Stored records
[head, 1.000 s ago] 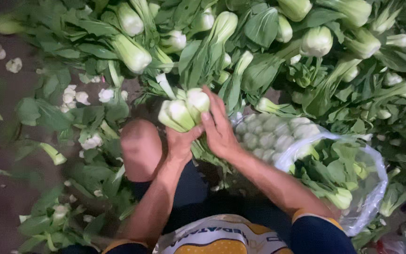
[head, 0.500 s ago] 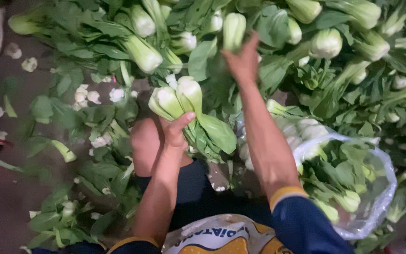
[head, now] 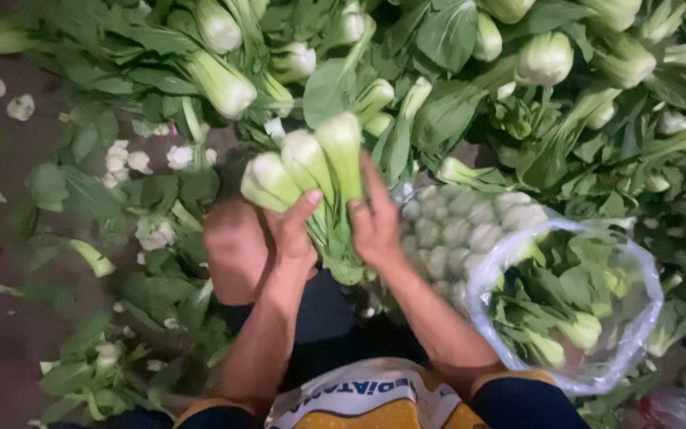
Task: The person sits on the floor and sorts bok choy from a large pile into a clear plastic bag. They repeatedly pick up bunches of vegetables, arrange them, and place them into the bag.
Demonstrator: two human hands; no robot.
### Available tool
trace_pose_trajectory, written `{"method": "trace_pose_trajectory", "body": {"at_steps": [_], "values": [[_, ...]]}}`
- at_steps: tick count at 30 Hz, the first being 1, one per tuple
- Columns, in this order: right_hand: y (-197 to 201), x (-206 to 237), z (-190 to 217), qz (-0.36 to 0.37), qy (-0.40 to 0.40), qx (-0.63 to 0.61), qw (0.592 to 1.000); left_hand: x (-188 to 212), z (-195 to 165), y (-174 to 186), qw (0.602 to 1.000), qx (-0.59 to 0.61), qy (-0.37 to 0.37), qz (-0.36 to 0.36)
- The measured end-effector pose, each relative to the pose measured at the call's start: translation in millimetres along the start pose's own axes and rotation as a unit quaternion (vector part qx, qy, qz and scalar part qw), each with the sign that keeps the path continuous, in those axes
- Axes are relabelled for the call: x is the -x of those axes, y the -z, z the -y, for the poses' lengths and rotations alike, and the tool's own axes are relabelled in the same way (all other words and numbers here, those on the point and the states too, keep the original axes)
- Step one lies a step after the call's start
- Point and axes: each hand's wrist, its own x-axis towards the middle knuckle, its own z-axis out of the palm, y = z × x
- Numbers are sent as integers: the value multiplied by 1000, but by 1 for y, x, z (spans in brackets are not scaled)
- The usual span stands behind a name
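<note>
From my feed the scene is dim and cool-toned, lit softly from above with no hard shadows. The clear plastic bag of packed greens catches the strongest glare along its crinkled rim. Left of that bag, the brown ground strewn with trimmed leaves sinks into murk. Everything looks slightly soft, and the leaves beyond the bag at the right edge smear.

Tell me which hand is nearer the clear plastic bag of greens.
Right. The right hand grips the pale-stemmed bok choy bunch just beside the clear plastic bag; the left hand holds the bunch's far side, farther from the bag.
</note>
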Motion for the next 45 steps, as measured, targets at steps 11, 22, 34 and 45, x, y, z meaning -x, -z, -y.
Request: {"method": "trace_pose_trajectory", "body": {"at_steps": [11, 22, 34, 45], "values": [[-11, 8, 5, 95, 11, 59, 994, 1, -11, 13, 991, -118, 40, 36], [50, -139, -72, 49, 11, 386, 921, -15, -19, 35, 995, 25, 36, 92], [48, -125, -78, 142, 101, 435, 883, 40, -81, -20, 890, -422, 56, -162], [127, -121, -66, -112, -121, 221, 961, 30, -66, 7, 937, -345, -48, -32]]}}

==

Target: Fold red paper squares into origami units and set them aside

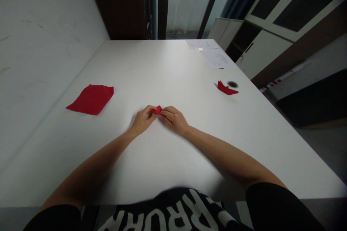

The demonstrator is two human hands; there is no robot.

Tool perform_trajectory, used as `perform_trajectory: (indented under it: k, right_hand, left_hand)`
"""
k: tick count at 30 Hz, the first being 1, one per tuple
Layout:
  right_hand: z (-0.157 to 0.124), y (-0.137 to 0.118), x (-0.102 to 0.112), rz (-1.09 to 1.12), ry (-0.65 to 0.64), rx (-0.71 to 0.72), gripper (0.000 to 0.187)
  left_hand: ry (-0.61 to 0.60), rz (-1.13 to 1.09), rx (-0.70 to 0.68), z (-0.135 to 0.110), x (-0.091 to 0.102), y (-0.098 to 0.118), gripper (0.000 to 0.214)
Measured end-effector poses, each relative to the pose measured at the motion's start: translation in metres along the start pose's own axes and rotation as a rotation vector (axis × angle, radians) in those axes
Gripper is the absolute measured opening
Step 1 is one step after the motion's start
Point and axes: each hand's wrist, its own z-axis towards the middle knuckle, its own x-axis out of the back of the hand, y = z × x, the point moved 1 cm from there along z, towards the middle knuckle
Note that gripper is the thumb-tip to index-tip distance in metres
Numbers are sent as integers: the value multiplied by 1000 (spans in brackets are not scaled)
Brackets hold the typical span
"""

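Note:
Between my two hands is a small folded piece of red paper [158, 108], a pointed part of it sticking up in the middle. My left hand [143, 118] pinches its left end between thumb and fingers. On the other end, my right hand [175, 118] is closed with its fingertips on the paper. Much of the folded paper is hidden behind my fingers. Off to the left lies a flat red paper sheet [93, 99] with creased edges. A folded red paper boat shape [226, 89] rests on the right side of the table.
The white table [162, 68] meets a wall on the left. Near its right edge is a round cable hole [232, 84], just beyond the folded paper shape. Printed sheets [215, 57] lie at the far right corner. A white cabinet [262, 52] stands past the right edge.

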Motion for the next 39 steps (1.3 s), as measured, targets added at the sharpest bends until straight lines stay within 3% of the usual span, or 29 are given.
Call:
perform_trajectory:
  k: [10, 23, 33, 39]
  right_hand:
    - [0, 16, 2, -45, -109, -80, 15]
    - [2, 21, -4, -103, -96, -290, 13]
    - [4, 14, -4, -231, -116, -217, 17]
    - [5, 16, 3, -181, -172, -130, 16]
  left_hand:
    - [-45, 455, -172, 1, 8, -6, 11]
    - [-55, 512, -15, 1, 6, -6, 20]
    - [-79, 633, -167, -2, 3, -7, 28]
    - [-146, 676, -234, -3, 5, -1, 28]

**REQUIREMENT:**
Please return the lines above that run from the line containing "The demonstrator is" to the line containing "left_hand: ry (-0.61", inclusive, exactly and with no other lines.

**WRITTEN RESPONSE:**
The demonstrator is two human hands; there is no robot.

Tool perform_trajectory, used as `perform_trajectory: (indented under it: k, right_hand, left_hand)`
"""
k: tick count at 30 Hz, the first being 1, one per tuple
Layout:
  right_hand: z (-0.157 to 0.124), y (-0.137 to 0.118), x (-0.102 to 0.112), rz (-1.09 to 1.12), ry (-0.65 to 0.64), rx (-0.71 to 0.72), gripper (0.000 to 0.187)
  left_hand: ry (-0.61 to 0.60), rz (-1.13 to 1.09), rx (-0.70 to 0.68), z (-0.135 to 0.110), x (-0.091 to 0.102), y (-0.098 to 0.118), gripper (0.000 to 0.214)

The output is finished and nothing more is needed.